Before I could answer, she dropped her visor, kicked the gear shift, and tore out of the bunker, leaving nothing but the scent of burning rubber and a ghost in her wake.
FLORA (POV)
The wind at 140 miles per hour doesn’t have a voice. That’s why I love it. It’s the only thing loud enough to scream over Viktor’s demands and the agonizing, slow-burning ache in my own chest.
Azen.
The name was a splinter under my skin. Ten years. Ten years since I was an eight-year-old girl watching my father’s tall, ancient-statue of a best friend walk out of our estate after a dark syndicate meeting. He was 6′4" of pure, terrifying perfection—wavy hair falling over a sharp forehead, thick lashes masking eyes that had seen too much blood. He didn’t look thirty-eight now, and he certainly hadn’t looked like a mere mortal back then. He looked like an immortal myth.
My father wanted a son. He made sure I knew that every single day of my life. “A daughter is a liability, Flora. A daughter is a diplomatic chess piece. You have your mother’s soft lips and none of my iron.”
Every dinner was a courtroom execution. Every conversation ended with me throwing a crystal glass against his sterile mahogany walls, screaming until my throat was raw, before sprinting to my bike to find a high that could numb the rejection.
Viktor wanted an empire builder. Fine. I’d build one on two wheels, in the dirt, in the dark clubs where his pristine reputation couldn’t follow.
I pulled the bike up to the gates of my father’s estate, the adrenaline still pulsing violently through my veins. I didn’t even take off my helmet until I kicked the front doors open.
“You look like a street whore,” Viktor’s cold, booming voice cut through the grand foyer before I even hit the bottom step of the staircase.
I stopped, slowly pulling the helmet off, letting my long hair cascade down my back.
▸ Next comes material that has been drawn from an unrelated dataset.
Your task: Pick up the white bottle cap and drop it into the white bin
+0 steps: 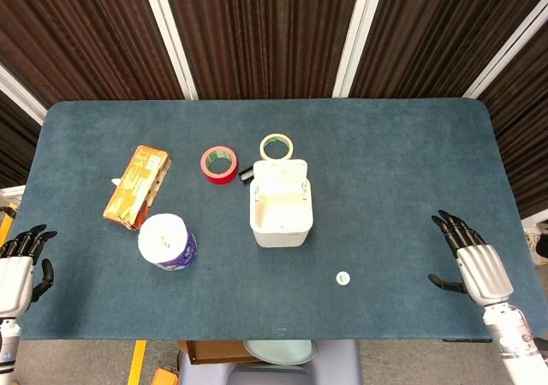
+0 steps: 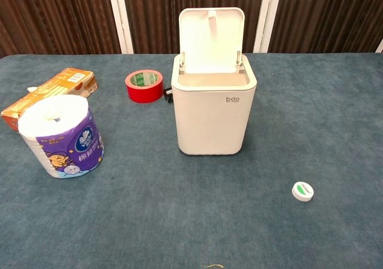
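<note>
The white bottle cap (image 1: pixel 342 278) (image 2: pixel 303 190) lies flat on the blue table, near the front edge and right of the bin. The white bin (image 1: pixel 280 204) (image 2: pixel 212 110) stands mid-table with its lid flipped up and its mouth open. My right hand (image 1: pixel 472 259) hovers at the table's right front, well right of the cap, fingers spread and holding nothing. My left hand (image 1: pixel 17 267) sits at the far left front edge, fingers apart and empty. Neither hand shows in the chest view.
A toilet paper roll (image 1: pixel 167 242) (image 2: pixel 62 135) stands left of the bin. An orange packet (image 1: pixel 136 186) (image 2: pixel 51 94) lies behind it. Red tape (image 1: pixel 219 164) (image 2: pixel 145 85), a yellow tape ring (image 1: pixel 276 148) and a small dark object (image 1: pixel 247 174) sit behind the bin.
</note>
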Robot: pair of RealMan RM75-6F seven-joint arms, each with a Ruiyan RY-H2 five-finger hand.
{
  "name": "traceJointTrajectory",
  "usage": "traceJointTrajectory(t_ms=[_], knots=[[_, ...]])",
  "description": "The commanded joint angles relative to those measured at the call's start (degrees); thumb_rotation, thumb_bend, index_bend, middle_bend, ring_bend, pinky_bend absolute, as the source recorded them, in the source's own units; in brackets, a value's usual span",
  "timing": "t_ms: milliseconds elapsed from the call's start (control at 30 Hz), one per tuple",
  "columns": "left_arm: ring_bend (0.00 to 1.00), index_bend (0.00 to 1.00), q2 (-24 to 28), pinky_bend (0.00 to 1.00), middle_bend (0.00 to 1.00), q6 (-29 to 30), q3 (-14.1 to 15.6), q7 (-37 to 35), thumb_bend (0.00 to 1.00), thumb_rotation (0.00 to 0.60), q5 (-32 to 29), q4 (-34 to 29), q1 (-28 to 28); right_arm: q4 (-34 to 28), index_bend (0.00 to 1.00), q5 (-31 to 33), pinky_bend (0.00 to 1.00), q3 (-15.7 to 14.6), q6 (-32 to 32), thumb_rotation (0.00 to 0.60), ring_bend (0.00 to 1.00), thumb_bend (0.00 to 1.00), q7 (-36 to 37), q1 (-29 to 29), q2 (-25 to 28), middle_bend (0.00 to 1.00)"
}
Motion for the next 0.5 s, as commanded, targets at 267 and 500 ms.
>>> traceJointTrajectory(t_ms=[267, 500], knots=[[0.18, 0.25, 0.21, 0.25, 0.14, 0.1, 0.15, 0.12, 0.69, 0.6, 0.16, -0.28, 0.13, 0.52, 0.12, -0.1, 0.33, 0.15, -0.68, 0.6, 0.12, 0.2, 0.75, 0.43, -0.15, 0.13], [0.18, 0.25, 0.14, 0.25, 0.14, -0.87, 0.11, 0.21, 0.69, 0.6, -0.36, -0.19, -0.2, 2.68, 0.15, -2.35, 0.33, -0.05, -0.09, 0.6, 0.12, 0.2, 3.6, 1.19, -1.18, 0.13]])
I turned to look at him. He stood on the landing, looking down at me with absolute disgust, his tailored suit immaculate, his hands resting on the railing of the empire he loved more than his own flesh.
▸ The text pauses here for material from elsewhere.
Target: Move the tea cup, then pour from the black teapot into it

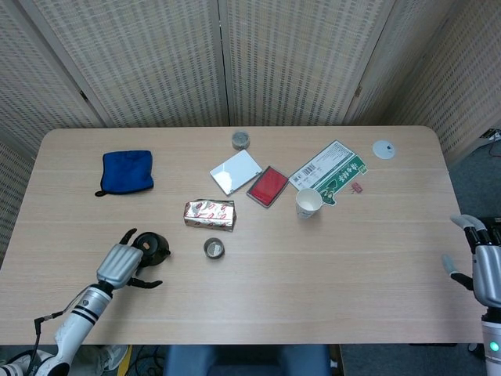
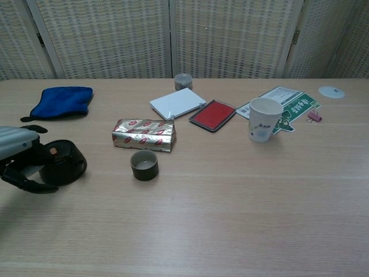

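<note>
The left hand (image 1: 119, 265) sits at the near-left part of the pale wooden table (image 1: 329, 266), its dark fingers (image 2: 31, 183) curled around the small black round teapot (image 2: 64, 164). In the chest view one finger lies in front of the pot's base and another reaches behind its rim, so the hand cups the pot; whether it grips firmly cannot be told. The teapot stands upright on the table.

Just to the right of the pot, a little apart, stands the small dark olive tea cup (image 2: 144, 165), upright and open-mouthed. Just behind the cup lies a gold foil packet with red print (image 2: 143, 134).

The right hand (image 1: 485, 266) hangs off the table's right edge, fingers spread, holding nothing; only the head view shows it.

Open tabletop stretches from the tea cup across to the right edge and along the whole near side. The far half is busier: a blue folded cloth (image 1: 127, 171) at the left, a white flat box (image 1: 235, 171) and a red flat case (image 1: 268, 186) in the middle, a white paper cup (image 1: 308, 203) beside a green and white printed leaflet (image 1: 329, 174). A small round tin (image 1: 240, 139) stands near the far edge and a white disc (image 1: 383, 149) lies toward the far right corner.
</note>
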### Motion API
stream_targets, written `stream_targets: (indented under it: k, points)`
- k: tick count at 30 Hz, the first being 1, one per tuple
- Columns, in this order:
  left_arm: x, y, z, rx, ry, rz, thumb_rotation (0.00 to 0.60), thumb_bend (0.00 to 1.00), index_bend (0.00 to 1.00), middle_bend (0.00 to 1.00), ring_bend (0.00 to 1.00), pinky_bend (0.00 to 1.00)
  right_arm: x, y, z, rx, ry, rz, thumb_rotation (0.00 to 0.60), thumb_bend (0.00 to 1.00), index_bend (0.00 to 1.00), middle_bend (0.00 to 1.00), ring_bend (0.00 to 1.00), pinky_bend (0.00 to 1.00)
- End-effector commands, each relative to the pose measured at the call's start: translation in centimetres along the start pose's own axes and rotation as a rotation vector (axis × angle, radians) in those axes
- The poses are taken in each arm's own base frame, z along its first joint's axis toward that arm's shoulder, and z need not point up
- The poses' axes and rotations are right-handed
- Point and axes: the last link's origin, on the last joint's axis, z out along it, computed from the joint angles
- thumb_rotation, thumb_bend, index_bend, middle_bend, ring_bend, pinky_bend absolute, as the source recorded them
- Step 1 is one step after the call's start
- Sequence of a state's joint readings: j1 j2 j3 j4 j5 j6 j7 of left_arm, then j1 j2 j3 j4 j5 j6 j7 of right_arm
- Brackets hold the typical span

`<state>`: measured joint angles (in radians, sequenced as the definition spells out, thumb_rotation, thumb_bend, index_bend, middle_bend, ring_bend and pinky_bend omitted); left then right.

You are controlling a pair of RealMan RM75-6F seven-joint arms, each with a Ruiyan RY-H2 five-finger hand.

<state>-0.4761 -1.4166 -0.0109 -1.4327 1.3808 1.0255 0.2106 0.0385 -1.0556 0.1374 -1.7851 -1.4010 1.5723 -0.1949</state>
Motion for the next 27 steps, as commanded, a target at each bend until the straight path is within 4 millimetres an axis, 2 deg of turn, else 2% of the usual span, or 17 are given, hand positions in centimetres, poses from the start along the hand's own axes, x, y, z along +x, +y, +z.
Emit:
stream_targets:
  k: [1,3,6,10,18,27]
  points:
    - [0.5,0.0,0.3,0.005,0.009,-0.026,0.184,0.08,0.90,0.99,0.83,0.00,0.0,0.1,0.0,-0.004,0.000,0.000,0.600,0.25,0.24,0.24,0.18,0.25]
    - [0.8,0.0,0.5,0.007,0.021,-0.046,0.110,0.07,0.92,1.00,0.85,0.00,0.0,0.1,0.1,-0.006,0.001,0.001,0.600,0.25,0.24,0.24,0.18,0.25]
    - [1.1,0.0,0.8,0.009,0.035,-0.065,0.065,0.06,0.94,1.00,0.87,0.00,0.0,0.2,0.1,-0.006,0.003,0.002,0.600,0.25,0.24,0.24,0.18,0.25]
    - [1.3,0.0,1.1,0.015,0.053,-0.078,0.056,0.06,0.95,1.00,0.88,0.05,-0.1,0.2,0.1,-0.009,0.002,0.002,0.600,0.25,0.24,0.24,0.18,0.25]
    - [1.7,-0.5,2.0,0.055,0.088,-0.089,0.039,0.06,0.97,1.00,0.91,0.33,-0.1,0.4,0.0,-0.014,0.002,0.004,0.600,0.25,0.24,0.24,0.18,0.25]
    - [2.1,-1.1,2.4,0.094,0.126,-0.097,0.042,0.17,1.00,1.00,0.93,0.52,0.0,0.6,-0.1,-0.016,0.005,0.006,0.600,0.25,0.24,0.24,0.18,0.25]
“And you look like a man who’s one heart attack away from leaving his precious empire to a street whore, Dad,” I shot back, my voice dangerously calm, laced with heavy, venomous wit.
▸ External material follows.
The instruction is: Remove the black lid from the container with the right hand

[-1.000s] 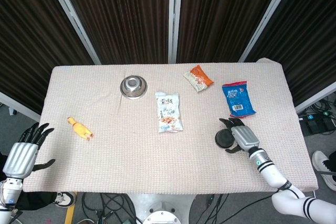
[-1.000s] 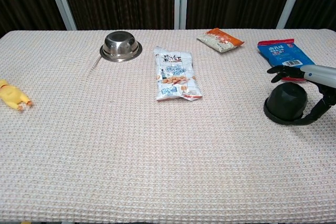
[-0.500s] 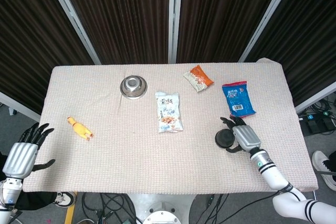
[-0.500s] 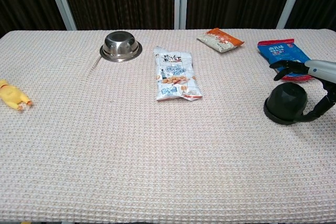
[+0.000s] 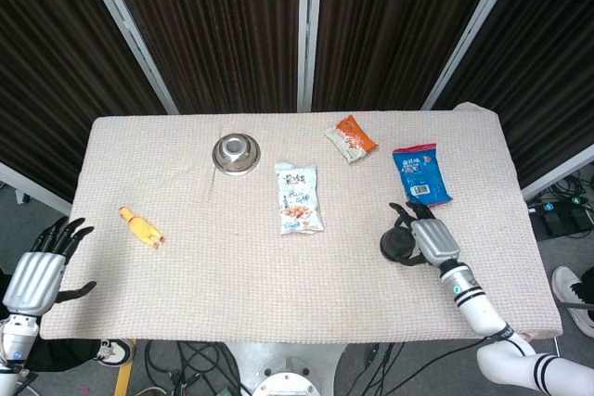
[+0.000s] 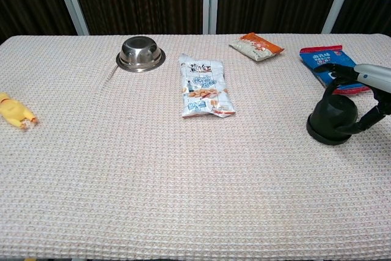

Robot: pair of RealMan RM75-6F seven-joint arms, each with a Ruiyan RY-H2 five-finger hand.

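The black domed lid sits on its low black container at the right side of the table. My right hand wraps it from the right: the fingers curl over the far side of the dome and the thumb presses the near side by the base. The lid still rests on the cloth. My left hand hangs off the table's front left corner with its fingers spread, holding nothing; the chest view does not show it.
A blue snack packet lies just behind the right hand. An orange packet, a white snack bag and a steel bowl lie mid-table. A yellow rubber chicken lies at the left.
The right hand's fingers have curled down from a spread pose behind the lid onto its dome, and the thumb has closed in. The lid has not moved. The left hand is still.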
“Careful with your blood pressure. I might just liquidate your shipping lanes to buy a fleet of Ducatis.”
“You are an embarrassment!” he roared, slamming his fist onto the wood. “Look at you! Bruised, bleeding, running around with grease monkeys and bikers! I am trying to secure a future for this family, and you are playing games on the asphalt!”
“I’m not playing games,” I said, walking slowly toward the stairs, my boots leaving faint tracks of road dust on his imported rugs. I stopped at the bottom step, looking up at him with wide, unblinking hazel eyes.
“I’m practicing. Because the day you die, Viktor, I’m going to burn this house to the ground. I am the only heir you have. Get used to the sight of my bruises. They’re the only real thing in this entire house.”
“Get out of my sight,” he hissed, his face turning a dark, dangerous crimson.
“With pleasure,” I whispered.
I walked straight out to the garage, my mind entirely detached from the burning pain in my knee. The argument with Viktor was just the fuel. The destination had been decided ten years ago.
Tonight was the night. I knew where his elite, nameless clubs were. I knew the ghost went by ‘Phantom’ now. I knew he hired faceless women just to satisfy a biological urge because his life was a hollow, boring purgatory of his own making.
He thought he was safe behind his strict rules and his sacred ‘bro-code’ with my father. He thought I was still the little girl who watched him from the balcony.
He was about to find out how dark the night could really get.